Invasive wild pigs are on the rise in California, and so is wild pig hunting, especially in the central flock’s range. But because they’re a generally considered to be a nuisance species rather than big game, which typically has stricter regulations, people hunting them might not be aware that they can’t use lead shot to do so, says Chris West, a senior wildlife biologist with the Yurok Tribe who was not involved with the study.
“Some of these people may be in violation of the law, but not because they don’t want to follow the law. It’s because they don’t know,” West says. Big game hunters generally pay attention to year-to-year regulation changes, but land managers or ranchers who use firearms to control pest wildlife populations might not check as often, he says.
So Bakker added the numbers of pig hunting tags claimed each year to the model. Suddenly, the numbers made sense.
“Lo and behold, that was such a clear predictor of the increased lead exposure for the central flock,” Bakker says. When more pig hunting happened, more condors died from lead poisoning. For the researchers, that suggests lead is still being used to control wild pig populations, despite the ban. But future research should keep exploring this potential relationship, including better data collection on wild pig populations and hunting and using environmental DNA swabs to home in on condors’ diets, Bakker says.
A change for good
More outreach with these groups could increase awareness of the environmental effects of lead shot, ultimately helping condors, Burnett says. And just getting the word out about using lead-free ammunition even for pest species control can make a big difference for condors, the study found.
When groups had done more education and lead-free ammunition distribution, condors had lower rates of lead exposure and lead-related mortality. And a statistical analysis showed that lead bans make a difference: Fewer condors died of lead poisoning than would have without the lead ban. Essentially, the lead ban worked well enough to counteract the effects of the condors behaving more wildly and pig hunting, Bakker said. But there’s still room for improvement.

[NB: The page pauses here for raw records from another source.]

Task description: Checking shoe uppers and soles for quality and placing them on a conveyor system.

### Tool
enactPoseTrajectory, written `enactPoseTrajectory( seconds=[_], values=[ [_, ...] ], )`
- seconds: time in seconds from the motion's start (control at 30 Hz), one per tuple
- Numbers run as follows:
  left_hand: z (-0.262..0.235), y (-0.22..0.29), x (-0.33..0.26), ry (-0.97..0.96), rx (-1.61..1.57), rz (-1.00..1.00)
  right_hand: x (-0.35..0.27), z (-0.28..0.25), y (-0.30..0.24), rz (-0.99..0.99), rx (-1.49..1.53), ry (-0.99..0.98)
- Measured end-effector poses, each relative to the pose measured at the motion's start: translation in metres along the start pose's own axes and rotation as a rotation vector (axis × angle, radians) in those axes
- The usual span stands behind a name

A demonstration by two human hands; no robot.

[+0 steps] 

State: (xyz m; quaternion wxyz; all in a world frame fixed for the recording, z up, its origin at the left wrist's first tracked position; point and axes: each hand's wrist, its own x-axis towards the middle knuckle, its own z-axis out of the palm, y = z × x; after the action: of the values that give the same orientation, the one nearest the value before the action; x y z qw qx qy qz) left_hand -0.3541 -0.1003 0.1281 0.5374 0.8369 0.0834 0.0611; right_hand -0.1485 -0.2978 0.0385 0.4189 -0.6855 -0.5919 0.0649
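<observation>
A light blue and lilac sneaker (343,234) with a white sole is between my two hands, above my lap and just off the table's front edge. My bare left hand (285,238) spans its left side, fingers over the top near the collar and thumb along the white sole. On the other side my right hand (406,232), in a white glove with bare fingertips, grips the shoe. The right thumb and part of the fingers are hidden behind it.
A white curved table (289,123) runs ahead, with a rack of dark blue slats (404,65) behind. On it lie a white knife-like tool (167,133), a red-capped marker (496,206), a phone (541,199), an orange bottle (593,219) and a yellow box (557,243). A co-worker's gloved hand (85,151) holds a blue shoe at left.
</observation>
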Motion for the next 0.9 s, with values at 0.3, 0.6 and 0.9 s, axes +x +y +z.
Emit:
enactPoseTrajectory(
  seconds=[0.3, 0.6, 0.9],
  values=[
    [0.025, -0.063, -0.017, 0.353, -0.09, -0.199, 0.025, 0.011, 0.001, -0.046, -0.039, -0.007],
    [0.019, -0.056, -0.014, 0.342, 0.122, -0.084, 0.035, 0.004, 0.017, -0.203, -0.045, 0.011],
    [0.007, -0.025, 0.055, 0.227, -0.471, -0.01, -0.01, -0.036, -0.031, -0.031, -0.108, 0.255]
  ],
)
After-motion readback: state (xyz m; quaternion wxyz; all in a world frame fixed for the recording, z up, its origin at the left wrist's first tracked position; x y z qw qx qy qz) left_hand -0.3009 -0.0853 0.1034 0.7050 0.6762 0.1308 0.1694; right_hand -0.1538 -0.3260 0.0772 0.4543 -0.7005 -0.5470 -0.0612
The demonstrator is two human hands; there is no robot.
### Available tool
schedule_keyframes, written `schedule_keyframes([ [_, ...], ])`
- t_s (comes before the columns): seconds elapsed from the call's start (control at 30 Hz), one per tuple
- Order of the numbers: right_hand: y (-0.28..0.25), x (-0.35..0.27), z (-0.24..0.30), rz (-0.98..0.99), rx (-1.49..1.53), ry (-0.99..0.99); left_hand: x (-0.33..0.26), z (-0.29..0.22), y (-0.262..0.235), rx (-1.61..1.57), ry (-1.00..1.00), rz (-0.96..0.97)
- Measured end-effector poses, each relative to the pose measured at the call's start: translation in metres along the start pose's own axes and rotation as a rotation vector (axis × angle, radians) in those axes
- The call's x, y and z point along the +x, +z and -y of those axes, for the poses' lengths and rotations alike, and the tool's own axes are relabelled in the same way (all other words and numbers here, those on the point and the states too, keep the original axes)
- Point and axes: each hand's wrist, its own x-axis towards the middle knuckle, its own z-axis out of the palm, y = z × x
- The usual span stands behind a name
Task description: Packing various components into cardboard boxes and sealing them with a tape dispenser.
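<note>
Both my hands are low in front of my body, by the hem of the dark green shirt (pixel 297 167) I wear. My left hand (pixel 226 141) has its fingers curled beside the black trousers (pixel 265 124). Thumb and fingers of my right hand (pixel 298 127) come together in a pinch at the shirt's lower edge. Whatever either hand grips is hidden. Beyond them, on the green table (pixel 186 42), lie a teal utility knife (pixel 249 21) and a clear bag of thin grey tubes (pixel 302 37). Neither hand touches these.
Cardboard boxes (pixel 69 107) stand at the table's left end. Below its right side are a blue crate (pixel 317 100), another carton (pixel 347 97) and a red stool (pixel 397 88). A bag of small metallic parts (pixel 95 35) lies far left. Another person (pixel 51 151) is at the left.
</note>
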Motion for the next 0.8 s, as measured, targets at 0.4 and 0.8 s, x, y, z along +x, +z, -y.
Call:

To the authors, that suggests a need for more outreach about the importance of lead-free ammunition as the condors expand their ranges and rely less on human-supplied food. “The birds are wilding at a faster rate than we can do the outreach,” Burnett says. “Clearly, we have to increase our outreach, because the birds aren’t stopping.”
In the meantime, Beak Boy is rearing his chick as a solo dad. The scientists hope the chick will grow up in a world with less lead in it. “I don’t like to say condor conservation is easy, but in one way, it is,” West says. “It’s a single risk factor. If we can move the needle on lead, we can move the needle on condor recovery.”